A MAURICE SAND, A BORD DU JÉROME-NAPOLÉON

Nohant, 1er septembre 1861.

Je vois à tes lettres que, tout en rendant justice aux Américains, tu éprouves parmi eux un étonnement mêlé de malaise, et que cette grande question de la liberté individuelle, à laquelle tu n'avais peut-être pas beaucoup réfléchi encore, se présente à toi grosse d'orages sur cette terre de l'individualisme. Je ne sais pas ce que tu concluras à ton retour; mais je peux te dire ce que je conclus dans mon coin en fermant un très beau livre qui, pour moi, résume tout le coeur et toute l'intelligence de l'Amérique. C'est le livre du pasteur américain unitariste Channing.

Peut-être vas-tu traverser trop vite la patrie de cet homme remarquable pour entendre parler de lui ou du moins pour juger de l'influence qu'il a pu exercer sur les esprits.
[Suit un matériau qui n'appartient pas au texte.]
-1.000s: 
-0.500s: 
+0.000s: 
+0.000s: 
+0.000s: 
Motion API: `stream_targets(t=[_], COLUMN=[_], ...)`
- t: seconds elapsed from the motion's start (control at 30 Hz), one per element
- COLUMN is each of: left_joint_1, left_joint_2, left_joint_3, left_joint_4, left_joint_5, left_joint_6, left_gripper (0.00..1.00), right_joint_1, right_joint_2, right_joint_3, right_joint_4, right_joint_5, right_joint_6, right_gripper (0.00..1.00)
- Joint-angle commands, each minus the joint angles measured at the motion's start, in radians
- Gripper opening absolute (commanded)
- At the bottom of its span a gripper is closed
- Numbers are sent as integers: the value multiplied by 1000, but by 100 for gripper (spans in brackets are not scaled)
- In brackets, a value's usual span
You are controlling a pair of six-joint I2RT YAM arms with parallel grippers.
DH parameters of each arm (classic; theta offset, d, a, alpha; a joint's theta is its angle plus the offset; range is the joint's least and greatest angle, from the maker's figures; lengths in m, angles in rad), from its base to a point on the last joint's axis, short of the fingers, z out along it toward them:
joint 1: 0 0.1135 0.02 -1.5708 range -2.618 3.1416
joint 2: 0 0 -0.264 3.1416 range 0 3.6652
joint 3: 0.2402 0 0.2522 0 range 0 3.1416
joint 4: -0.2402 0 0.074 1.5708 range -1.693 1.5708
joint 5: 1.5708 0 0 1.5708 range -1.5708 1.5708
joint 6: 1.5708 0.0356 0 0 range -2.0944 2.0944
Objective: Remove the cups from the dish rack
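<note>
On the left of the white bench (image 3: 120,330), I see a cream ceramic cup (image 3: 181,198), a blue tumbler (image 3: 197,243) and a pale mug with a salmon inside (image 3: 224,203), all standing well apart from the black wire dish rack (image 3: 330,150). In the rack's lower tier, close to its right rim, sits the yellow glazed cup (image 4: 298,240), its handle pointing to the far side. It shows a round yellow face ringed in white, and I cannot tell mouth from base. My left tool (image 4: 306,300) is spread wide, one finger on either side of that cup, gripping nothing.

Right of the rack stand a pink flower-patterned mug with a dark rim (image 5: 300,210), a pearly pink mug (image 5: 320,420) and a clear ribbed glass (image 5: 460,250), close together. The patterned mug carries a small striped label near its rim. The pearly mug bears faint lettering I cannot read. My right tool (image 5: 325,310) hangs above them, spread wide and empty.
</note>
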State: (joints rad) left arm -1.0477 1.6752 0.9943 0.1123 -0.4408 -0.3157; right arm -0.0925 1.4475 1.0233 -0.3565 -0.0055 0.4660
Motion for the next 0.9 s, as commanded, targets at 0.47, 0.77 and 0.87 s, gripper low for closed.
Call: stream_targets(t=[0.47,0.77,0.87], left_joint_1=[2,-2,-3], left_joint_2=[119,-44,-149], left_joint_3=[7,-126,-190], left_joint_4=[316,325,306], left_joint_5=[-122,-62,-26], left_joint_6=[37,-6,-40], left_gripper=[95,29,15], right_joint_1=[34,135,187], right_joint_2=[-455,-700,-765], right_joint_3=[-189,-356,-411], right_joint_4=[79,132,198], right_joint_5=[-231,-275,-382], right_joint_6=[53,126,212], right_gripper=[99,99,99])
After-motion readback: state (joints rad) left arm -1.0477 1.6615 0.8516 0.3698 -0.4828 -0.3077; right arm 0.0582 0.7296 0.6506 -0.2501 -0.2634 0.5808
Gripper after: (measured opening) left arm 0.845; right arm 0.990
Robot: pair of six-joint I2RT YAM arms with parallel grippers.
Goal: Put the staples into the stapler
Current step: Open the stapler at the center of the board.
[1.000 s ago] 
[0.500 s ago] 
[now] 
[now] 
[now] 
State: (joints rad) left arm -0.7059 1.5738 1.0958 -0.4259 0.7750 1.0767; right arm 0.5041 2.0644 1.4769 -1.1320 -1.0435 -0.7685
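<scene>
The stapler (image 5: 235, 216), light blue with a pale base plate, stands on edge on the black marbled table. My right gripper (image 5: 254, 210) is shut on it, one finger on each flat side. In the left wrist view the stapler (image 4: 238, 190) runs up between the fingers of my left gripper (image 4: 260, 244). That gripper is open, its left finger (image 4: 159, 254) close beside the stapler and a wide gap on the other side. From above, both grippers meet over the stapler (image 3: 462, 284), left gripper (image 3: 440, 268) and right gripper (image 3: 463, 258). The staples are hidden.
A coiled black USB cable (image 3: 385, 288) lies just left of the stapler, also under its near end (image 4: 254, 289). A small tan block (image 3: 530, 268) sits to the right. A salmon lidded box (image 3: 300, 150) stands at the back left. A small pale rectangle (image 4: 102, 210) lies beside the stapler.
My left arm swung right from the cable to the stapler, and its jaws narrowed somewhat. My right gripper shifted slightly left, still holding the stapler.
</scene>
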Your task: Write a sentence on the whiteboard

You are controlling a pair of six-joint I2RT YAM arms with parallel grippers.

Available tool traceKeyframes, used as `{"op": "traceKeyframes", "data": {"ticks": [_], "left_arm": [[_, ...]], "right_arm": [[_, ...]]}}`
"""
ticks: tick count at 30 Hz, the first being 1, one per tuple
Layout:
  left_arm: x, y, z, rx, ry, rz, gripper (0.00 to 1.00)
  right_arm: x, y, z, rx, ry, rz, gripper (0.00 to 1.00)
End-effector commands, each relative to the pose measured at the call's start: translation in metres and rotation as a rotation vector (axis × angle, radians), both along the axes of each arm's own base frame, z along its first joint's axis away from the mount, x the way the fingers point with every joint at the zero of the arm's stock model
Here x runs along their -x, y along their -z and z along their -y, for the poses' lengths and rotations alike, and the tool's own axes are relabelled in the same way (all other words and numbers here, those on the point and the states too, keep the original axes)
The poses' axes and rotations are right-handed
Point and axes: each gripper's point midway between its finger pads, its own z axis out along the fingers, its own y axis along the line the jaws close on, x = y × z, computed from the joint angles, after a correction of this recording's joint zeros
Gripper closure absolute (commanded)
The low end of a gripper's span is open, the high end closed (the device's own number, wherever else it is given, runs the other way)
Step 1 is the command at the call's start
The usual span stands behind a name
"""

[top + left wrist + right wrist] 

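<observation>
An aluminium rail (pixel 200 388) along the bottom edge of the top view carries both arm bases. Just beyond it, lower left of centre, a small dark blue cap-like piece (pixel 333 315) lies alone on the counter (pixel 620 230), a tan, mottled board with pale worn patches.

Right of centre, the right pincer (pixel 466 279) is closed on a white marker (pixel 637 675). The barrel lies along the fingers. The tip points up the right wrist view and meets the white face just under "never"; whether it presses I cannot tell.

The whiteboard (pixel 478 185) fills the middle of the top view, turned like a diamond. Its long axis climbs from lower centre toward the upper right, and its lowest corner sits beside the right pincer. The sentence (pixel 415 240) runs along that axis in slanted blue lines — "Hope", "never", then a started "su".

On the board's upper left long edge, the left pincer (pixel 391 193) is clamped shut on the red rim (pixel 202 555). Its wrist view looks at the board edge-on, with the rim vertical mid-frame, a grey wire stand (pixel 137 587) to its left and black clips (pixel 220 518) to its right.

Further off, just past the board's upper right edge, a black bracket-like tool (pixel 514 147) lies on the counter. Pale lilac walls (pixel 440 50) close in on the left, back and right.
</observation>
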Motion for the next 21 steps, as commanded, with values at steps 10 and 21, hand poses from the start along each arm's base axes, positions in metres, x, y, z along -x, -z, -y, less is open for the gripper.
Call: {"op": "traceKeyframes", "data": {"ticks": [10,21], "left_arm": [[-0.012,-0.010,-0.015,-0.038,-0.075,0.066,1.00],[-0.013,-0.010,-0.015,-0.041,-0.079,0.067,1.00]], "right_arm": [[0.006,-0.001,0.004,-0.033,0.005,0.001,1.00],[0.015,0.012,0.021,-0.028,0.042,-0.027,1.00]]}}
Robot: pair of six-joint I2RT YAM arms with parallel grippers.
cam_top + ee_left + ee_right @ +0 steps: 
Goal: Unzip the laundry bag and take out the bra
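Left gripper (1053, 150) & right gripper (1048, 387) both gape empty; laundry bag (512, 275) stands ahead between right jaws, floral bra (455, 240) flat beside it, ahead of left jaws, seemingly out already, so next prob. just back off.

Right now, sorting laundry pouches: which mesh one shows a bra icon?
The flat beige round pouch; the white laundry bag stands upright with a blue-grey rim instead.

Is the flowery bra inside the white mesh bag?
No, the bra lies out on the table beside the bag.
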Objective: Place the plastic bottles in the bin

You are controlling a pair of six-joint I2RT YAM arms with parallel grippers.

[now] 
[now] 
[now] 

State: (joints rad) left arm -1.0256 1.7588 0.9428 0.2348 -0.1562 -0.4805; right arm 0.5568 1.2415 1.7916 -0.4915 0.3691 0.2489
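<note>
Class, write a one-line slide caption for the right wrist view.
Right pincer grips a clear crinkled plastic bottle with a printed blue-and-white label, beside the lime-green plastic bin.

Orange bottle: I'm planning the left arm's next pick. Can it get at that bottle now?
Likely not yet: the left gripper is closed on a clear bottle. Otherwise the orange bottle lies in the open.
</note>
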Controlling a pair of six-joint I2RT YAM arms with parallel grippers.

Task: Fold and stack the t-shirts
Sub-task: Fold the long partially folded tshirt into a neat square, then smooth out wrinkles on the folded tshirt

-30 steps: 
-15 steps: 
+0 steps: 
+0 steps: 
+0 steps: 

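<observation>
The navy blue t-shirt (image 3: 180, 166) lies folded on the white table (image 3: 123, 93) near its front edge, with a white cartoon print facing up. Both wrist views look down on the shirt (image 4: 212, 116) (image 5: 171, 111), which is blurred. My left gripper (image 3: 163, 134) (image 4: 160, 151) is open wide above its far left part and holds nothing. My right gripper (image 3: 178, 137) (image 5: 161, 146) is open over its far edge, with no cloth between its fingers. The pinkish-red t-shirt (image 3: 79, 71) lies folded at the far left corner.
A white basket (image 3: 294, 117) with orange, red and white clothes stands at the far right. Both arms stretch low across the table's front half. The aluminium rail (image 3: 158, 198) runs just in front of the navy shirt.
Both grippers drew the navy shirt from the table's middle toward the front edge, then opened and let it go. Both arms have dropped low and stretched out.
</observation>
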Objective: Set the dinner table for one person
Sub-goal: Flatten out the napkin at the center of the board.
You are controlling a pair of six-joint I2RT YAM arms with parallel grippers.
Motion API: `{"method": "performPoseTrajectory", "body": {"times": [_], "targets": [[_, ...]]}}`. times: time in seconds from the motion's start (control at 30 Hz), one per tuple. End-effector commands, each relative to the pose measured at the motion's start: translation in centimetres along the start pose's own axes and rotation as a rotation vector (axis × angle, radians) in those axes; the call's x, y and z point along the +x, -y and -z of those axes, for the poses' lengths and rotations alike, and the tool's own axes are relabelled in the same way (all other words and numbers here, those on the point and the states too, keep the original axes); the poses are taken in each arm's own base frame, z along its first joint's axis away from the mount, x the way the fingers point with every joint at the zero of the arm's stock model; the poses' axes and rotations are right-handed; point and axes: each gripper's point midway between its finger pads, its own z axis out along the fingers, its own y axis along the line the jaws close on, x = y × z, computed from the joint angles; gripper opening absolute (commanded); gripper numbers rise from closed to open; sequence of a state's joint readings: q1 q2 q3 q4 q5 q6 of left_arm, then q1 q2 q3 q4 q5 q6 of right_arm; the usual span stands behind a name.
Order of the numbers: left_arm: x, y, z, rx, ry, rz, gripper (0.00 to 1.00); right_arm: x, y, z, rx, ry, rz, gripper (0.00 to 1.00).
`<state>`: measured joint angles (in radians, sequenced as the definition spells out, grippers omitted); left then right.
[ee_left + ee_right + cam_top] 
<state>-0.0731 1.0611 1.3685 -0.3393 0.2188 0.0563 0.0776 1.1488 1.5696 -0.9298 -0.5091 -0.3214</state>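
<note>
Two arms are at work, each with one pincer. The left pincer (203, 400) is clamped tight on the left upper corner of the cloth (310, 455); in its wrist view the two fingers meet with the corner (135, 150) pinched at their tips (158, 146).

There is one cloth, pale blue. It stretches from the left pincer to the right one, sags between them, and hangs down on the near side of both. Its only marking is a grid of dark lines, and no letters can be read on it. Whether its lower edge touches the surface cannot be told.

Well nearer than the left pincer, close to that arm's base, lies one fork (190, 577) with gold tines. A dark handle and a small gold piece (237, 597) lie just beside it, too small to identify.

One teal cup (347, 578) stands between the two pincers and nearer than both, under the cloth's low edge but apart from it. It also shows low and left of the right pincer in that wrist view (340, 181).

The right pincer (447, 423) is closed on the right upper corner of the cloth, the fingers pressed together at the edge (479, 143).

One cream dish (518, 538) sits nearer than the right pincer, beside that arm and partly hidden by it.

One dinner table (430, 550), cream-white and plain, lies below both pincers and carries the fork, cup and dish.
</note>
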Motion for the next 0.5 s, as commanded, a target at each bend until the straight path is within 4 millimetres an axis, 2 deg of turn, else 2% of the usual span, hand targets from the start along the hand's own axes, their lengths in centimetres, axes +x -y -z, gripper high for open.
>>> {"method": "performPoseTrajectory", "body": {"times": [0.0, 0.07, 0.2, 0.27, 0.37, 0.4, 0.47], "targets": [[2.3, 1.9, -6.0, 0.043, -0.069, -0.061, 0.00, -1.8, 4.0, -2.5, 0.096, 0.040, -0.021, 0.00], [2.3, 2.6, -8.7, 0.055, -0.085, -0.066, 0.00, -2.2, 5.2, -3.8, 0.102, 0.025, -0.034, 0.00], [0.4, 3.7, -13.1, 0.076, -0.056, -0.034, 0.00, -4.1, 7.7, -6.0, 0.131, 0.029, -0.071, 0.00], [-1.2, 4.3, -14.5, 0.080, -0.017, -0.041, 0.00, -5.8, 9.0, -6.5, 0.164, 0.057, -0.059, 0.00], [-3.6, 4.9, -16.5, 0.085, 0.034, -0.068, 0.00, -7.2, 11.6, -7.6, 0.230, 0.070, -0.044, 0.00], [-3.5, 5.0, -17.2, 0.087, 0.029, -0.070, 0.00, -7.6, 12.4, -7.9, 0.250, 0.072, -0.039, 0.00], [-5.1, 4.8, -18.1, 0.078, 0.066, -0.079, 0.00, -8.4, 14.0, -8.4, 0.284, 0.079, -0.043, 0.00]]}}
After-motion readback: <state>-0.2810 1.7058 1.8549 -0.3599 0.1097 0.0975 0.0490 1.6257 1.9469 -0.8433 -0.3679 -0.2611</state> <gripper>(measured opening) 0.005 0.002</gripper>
Je dois donc te le résumer en deux mots:

La raison, premier et principal guide de l'homme;

La liberté individuelle, premier devoir et premier droit de l'homme.

Cela paraît sec, présenté ainsi, et tu seras très étonné, quand tu liras ce philosophe, de trouver en lui un enthousiasme de charité extraordinaire, une éloquence partant du coeur, enfin toutes les qualités d'un véritable apôtre.